En plena noche atravieso por última vez el Gran Puente, sintiendo como caricias amistosas de despedida los estremecimientos y saltos que imprimen al carruaje los tablones de la plataforma. El Cuerno de Oro es una zanja profunda y brumosa, en la que brillan los ojos inflamados de las embarcaciones. Enfrente, el venerable Stambul recorta su silueta negra de cúpulas y minaretes, sobre un cielo esfumado, en el que brilla pálida la luna menguante. Las luces del Ramadán parecen flotar en el espacio como constelaciones perdidas.
¡Adiós!
Hace más de un mes que vivo en estos lugares á los que nada me une, ni el nacimiento, ni la raza, ni la historia, y sin embargo, la partida es melancólica y penosa.
Cuando se viaja se abandonan las ciudades, por gratas que sean, con un sentimiento de alegría. Es la curiosidad que se despierta de nuevo, el instinto ancestral de cambio y movimiento, que llevamos en nosotros como herencia de nuestros remotísimos abuelos, nómadas incansables del mundo prehistórico. ¿Qué habrá más allá? ¿Qué nos espera en la próxima etapa?...
Pero al partir de Constantinopla, este sentimiento alegre y curioso se amortigua y desvanece. Por interesante que sea lo futuro, no llegará á serlo tanto como el presente. La Europa occidental, con sus ciudades cómodas y uniformes, seguramente que no puede borrar el recuerdo de esta aglomeración de razas, lenguas, colores, libertades inauditas y despotismos irresistibles, que ofrece la metrópoli del Bósforo.
¡Adiós!... Y á la melancólica despedida se une la incertidumbre del porvenir, la sospecha de que no volveré á contemplar estos lugares amados, de que las circunstancias de mi vida harán que ésta se extinga antes de poder cumplir mi deseo.
Al recuerdo de Constantinopla va unido el del mar de Mármara con sus aguas tranquilas y verdes, por cuyas transparentes entrañas pasan flotando las medusas como un desfile de paraguas de nácar. Recuerdo también las poblaciones del Asia Menor, que acabo de visitar, Mudania y Brussa, ciudades puramente turcas, donde vive el musulmán sin nada de europeo que desfigure y envilezca su existencia. Algún día hablaré de Brussa, la de la Mezquita Verde, edificada por alarifes de la Andalucía musulmana: Brussa, la de las sedas brillantes como oro, la Granada turca, dormitando al pie del Olimpo de Bitinia, frente á una vega situada á muchos centenares de metros sobre el nivel del mar y eternamente frondosa, lo que hace que los otomanos la llamen con orgullo Brussa la Verde. Y también hablaré, en una novela, del barrio de Galata en Constantinopla, «el barrio de los españoles», como lo titula la topografía popular, donde veintiocho mil judíos que se apellidan Salcedo, Cobo, Hernández, Camondo, etc., emplean en el seno de la familia un castellano arcaico que es la lengua sagrada, el medio de comunicación para librarse de la vigilancia de los enemigos.

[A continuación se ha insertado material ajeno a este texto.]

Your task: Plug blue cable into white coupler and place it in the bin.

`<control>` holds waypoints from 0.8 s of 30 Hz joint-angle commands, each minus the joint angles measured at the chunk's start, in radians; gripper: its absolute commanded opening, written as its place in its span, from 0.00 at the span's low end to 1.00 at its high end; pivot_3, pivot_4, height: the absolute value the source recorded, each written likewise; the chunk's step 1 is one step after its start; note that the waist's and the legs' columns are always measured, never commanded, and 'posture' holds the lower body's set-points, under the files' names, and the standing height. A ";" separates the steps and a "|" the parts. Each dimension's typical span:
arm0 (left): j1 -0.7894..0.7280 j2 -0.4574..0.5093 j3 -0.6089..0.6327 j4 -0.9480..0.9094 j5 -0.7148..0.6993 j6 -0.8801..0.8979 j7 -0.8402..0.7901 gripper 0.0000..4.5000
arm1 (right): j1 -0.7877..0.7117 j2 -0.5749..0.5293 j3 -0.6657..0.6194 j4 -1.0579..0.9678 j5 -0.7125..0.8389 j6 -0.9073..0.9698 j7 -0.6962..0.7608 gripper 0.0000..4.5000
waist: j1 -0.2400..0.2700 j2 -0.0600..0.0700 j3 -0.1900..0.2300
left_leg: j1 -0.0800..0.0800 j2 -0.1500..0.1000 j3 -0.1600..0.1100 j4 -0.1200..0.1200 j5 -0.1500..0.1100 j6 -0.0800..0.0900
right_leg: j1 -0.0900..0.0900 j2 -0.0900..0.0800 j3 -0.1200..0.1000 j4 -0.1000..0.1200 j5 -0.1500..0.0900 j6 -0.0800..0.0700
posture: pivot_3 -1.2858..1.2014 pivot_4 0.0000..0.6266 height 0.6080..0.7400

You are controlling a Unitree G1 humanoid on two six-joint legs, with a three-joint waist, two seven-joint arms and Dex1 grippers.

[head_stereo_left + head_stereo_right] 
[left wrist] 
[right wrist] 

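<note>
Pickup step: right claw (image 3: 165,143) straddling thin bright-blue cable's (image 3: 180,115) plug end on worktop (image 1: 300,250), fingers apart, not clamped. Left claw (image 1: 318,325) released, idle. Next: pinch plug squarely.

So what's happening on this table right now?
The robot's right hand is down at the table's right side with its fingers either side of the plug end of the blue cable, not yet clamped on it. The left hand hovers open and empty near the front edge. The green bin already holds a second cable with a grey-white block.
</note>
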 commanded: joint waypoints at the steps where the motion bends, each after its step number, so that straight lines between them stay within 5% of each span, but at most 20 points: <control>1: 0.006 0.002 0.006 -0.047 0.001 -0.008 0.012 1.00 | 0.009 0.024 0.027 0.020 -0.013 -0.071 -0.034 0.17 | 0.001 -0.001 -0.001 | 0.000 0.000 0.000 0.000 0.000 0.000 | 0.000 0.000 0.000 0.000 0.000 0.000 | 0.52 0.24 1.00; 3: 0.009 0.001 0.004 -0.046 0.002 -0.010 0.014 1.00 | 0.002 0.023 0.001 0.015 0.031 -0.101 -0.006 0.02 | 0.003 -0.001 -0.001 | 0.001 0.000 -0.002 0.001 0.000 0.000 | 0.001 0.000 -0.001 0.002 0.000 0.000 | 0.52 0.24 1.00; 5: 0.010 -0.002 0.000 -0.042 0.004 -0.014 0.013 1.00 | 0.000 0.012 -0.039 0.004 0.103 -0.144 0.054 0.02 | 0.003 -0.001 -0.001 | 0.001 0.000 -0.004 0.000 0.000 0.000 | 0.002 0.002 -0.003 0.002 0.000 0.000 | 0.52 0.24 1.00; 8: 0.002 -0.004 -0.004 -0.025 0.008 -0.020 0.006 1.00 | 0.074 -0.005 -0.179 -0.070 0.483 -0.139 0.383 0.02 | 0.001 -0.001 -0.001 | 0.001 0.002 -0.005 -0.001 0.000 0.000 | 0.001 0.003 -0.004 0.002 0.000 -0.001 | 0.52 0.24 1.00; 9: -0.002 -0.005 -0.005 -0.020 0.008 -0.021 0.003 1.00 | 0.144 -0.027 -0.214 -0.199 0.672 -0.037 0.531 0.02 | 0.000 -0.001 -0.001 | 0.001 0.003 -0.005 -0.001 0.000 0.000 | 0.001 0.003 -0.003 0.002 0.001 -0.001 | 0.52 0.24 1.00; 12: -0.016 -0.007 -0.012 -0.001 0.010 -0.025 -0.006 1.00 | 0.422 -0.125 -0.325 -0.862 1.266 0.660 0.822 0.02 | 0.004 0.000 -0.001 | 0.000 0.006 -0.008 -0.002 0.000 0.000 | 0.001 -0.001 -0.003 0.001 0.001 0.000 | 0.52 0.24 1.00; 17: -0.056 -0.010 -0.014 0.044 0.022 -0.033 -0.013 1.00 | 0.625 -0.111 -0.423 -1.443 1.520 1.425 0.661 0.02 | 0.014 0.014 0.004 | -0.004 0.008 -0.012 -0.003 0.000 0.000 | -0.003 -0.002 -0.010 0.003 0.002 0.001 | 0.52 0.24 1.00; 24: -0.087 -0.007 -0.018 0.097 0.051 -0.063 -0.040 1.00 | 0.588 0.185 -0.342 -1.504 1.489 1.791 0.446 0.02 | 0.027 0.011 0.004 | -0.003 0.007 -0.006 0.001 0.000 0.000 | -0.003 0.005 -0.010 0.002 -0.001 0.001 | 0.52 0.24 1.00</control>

—¡Ah, Espania! ¡La bella Sión de Occidente! Los míos, los viexos, baxaron de allá.
Los cuentos que entretienen á la familia en las noches de sábado, leyendas de enormes tesoros enterrados, tienen siempre por escenario la lejana España, país fantástico del que hablan los patriarcas á los niños con grave misterio, como hablamos nosotros de Bagdad, la de Las mil y una noches. Y en las fiestas israelitas, las viejas descuelgan los panderos y entonan con sus bocas desdentadas villancicos del siglo XV, aprendidos por sus abuelas en Toledo, que fué como el París del mundo judío.
Abandono Constantinopla después de pasar por las innumerables ceremonias del pasaporte, que son aquí tan precisas para salir del país como para entrar. Rueda el tren durante la noche por las desoladas llanuras de la Tracia. Al amanecer estamos en Rumelia y después en Bulgaria. Se acabaron los gorros rojos. Los soldados que ocupan los andenes de las estaciones ó acampan en tiendas grises al pie de alguna loma, van vestidos á la rusa. Los campesinos, con una tiara negra de piel de oveja y rudas abarcas, marchan por los caminos amarillentos, ante los tardos bueyes que arrastran unas carretas chirriantes de ruedas macizas. Al cerrar la noche atravesamos Servia, y al lucir de nuevo el sol estamos en tierra húngara.